Securing the Future of Sustainable Food
Why are the stakes so high now?
If we don’t produce food more efficiently and sustainably, ensuring food security will push the earth’s resources beyond its limits. Growing crops will become more difficult, biodiversity and soil health will degrade, and water supplies will become more and more limited. Our food systems urgently need to become more productive while impacting the planet less.
The stakes couldn’t be higher, but we’re optimists. And we’re working relentlessly to help every farmer, researcher, crop breeder, and advisor overcome the challenges they face and build a more productive and resilient food system. Mineral’s perception technology is a key piece of the puzzle to help make the changes that the industry and our ecosystem demand.
What types of transformation can we expect to see with AI and perception technologies applied to agribusinesses?
Grocery retailers and growers should expect system-wide changes enabled by AI. For example, AI is well suited to making better forecasts of crop yield, thanks to its ability to integrate huge datasets. Higher confidence in the future and better visibility to on-farm conditions with perception means less waste and volatility in the supply chain and will unlock a burst of innovation in risk management products like insurance and financing.
We’re also seeing the early indication of AI empowering agronomists with more localized, context-aware advice. This could help smaller farms remain competitive and encourage more specialization in crops or practices, and the adoption of complex practices like regenerative agriculture.
Third, many tedious tasks across agriculture can be augmented by AI, freeing up human experts to do higher-value work. For example, most crop breeders would prefer to run crop trials in locations that closely match the target environment for the variety. But that often isn’t possible as trained breeders are scarce and collecting data is labor-, time- and skill-intensive. With AI’s integration into phenotyping, running trials in 10x or 10,000x more locations becomes conceivable.
And finally, AI will add to the value provided by equipment and input companies, retailers, service providers, cooperatives, and farmers. Farmers will be able to efficiently farm more acres; more sophisticated
What does perception technology for agriculture mean?
AI’s ability to capture and understand precise information from plants through computer vision will become increasingly valuable for growers, and foundational to the future of sustainable agriculture. It’s also critical that this functionality is specially designed to operate within the complexities of the food production system.
Together with our partners, Mineral is developing AI tailored specifically to agriculture to help:
- Improve profitability by increasing the precision, efficiency, and effectiveness of agriculture practices and robotics across geographies and crop types, like finding ways to more precisely target yield-limiting weeds;
- Accelerate crop trials by applying perception technology to field phenotyping and AI to the implementation of knowledge that comes from modeling partner data sets, driving a new way of thinking; and
- Forecast and understand the drivers of yield more precisely, which will be foundational to planning and preparation for feeding the planet’s population under more extreme growing conditions, such as drought and high temperatures.
What benefits will more AI-powered tech solutions bring to the grocery industry?

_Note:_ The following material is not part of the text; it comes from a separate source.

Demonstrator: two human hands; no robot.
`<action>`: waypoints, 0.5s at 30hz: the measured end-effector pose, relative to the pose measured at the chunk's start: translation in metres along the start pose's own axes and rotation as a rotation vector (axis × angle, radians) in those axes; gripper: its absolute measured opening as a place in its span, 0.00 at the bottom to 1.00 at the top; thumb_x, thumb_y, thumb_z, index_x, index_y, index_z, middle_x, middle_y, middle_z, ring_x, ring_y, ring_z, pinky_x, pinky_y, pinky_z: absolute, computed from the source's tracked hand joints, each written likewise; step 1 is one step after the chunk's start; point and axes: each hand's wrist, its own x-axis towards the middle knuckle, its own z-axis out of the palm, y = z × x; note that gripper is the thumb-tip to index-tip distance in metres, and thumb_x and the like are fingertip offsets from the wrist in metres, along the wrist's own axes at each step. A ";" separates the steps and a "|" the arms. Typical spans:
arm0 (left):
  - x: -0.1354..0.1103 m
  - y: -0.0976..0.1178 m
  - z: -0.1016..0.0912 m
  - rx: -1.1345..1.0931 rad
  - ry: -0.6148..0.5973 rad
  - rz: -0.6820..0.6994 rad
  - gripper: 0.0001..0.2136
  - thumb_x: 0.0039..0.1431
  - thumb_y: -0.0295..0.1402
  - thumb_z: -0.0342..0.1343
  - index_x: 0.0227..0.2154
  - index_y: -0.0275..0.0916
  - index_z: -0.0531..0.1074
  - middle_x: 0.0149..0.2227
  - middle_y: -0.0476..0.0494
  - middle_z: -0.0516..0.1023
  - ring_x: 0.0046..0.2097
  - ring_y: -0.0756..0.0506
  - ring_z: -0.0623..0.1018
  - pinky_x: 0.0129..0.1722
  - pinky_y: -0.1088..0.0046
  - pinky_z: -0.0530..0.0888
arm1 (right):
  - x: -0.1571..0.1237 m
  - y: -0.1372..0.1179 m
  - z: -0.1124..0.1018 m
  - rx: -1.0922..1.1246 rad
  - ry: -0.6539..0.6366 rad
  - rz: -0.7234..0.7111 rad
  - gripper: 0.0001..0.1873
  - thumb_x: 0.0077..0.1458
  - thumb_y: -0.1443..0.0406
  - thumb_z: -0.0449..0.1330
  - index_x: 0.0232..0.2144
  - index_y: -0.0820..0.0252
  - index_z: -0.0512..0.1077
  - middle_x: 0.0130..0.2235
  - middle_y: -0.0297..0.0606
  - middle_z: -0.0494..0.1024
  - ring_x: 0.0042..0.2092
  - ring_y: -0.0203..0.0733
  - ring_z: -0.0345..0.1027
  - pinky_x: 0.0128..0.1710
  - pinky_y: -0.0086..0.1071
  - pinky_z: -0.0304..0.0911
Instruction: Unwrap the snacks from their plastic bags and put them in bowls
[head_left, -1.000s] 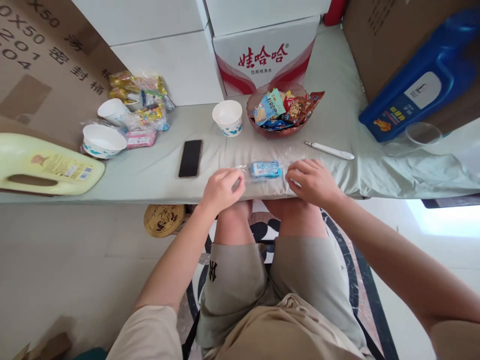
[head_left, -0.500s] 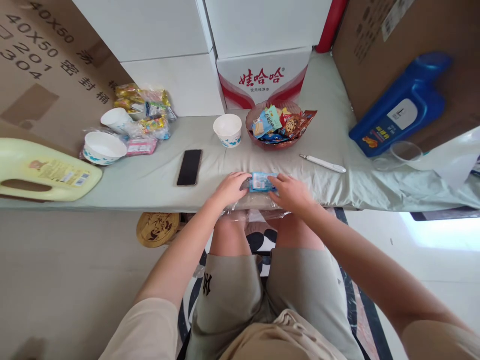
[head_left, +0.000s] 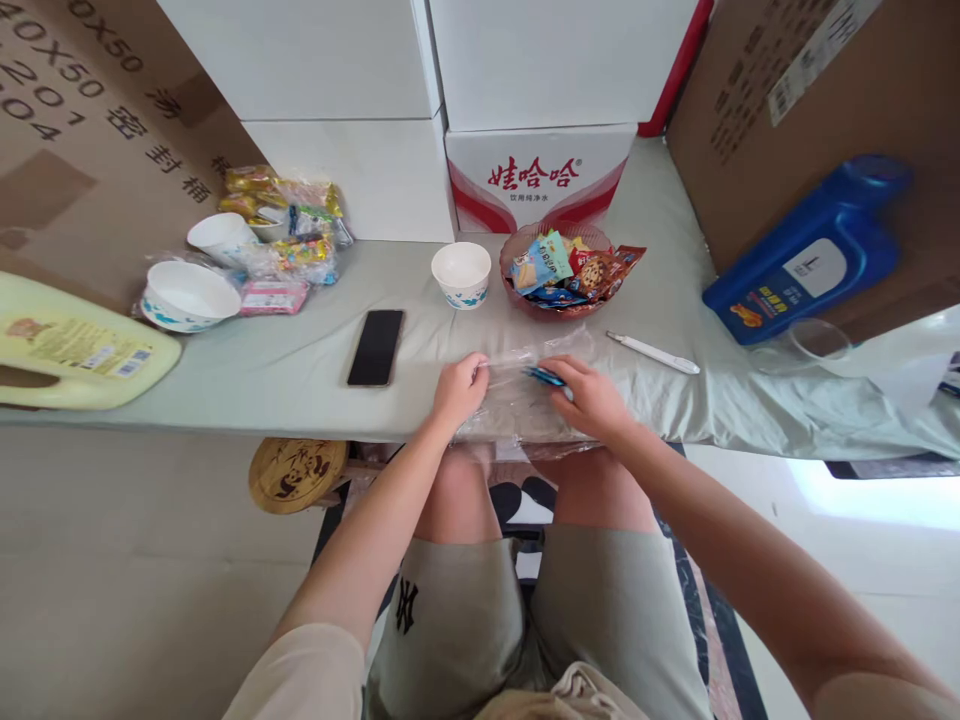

Let’s take quality control as an example. Fresh produce inspections are primarily used to simply accept or reject an item that doesn’t meet a standard. And it’s been this way for 50 years or more. If AI were integrated into the process of checking produce for characteristics like bruising, disease, and mold, human inspectors could collect larger volumes of data more consistently, helping “quality control” evolve into “quality management.” With new insights unlocked up and down the supply chain, each data point is an opportunity to close the feedback loop with growers to help them optimize their crop management and minimize food waste and operational inefficiencies, resulting in improved quality and shelf life in future production cycles.
How can suppliers to the grocery industry work with Mineral?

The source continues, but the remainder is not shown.